Home educators often undervalue their role, viewing it as less significant than traditional careers due to a lack of societal recognition, titles, or salary. This episode asserts that home education is a complex, 24/7 responsibility encompassing numerous professional skills, from curriculum design to emotional support, with an economic value often exceeding $100k annually. By truly recognizing this as a career-level commitment, individuals can transform their self-perception, gain confidence, and appreciate the immense, life-shaping impact they have on their children and the world.

Episode description

I want to put something to you. If you’ve chosen to home educate your children - whatever form that takes, however structured or unstructured you are - there’s a good chance you’re not valuing yourself, or your role, nearly as much as you should.

And I say that with no judgement at all. Because I’ve done that too. As has my wife, Kate. In fact, she’s my inspiration for this episode, because as she’s worked hard on that internal messaging over the past couple of years she’s realised how little credit she’s given herself for what she’s taken on. And she would very much like to make sure that the same thing does not happen to you.

Because somehow, despite the enormity of what you’ve taken on, it doesn’t feel like a recognised role.
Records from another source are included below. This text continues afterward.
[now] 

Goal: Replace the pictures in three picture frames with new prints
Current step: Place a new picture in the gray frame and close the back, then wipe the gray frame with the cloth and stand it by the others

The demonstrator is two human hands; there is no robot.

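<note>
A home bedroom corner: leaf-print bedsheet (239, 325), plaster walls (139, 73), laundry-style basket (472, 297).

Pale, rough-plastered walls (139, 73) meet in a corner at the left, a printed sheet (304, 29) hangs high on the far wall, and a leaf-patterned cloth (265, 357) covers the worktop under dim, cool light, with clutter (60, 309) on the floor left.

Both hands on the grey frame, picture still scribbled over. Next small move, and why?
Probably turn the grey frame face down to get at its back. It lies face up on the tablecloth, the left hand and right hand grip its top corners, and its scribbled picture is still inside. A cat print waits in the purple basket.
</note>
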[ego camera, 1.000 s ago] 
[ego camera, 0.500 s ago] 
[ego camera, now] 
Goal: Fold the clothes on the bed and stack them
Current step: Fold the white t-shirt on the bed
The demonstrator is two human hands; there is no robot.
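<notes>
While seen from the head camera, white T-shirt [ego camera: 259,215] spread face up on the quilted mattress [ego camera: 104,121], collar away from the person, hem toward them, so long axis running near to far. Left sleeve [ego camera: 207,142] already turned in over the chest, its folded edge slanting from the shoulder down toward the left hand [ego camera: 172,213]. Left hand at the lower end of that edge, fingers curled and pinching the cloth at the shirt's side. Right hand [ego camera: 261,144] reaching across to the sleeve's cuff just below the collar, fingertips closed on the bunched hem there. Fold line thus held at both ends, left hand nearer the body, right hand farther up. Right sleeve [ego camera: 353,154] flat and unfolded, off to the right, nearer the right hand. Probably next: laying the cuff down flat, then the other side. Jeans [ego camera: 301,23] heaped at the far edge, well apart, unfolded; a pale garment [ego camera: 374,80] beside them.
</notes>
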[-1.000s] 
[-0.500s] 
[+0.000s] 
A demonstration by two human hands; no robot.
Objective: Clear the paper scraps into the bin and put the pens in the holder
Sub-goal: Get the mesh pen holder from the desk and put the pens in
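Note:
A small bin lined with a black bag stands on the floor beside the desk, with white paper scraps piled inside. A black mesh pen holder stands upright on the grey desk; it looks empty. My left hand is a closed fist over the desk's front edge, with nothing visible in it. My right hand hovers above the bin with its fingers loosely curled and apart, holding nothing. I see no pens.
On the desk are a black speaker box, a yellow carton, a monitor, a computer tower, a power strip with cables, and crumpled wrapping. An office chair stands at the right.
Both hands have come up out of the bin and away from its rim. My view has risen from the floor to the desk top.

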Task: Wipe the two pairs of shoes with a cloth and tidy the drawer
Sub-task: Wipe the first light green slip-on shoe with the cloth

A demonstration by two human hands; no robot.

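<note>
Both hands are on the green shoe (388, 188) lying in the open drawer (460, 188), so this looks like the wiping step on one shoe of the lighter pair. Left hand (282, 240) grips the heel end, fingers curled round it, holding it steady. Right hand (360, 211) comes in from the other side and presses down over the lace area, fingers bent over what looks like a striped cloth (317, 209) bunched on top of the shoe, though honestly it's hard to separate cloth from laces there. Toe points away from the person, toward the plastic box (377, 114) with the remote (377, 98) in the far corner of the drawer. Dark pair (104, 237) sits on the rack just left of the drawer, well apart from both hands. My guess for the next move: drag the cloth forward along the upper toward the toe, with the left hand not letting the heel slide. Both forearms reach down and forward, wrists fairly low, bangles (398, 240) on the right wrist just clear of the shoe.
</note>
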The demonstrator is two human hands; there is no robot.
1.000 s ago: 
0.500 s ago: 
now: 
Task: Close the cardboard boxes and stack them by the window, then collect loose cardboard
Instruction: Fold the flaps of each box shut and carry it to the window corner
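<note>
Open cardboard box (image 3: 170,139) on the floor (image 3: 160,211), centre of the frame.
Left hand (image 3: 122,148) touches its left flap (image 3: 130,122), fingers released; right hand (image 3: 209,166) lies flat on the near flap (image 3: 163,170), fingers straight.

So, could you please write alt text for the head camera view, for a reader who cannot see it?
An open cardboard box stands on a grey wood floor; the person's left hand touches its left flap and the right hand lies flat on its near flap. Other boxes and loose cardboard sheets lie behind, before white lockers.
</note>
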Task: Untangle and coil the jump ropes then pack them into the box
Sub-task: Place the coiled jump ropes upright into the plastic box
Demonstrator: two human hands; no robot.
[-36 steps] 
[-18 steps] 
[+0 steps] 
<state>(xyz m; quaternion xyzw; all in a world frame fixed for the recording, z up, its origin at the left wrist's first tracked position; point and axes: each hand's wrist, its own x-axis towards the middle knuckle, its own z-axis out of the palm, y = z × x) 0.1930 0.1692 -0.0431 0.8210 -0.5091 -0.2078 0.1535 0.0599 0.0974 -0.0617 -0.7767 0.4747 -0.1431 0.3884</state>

A respected role. Not in the way the world treats work. There’s no title. Status. Career path. No salary. Just you, doing the job every day, while the people around you move through careers that are culturally validated.

Today I want to show you why I believe you’ve taken on a level of professional responsibility and weight that most people never will. I want to talk about why you probably don’t believe that right now, what affect that’s having on how you see yourself (and how you show up for your children), and how to step back and reframe your role. Your importance. Your value.

I believe that what you’re doing deserves to be recognised as a *career-level responsibility*. And I also believe that once you see it that way, it will change your life.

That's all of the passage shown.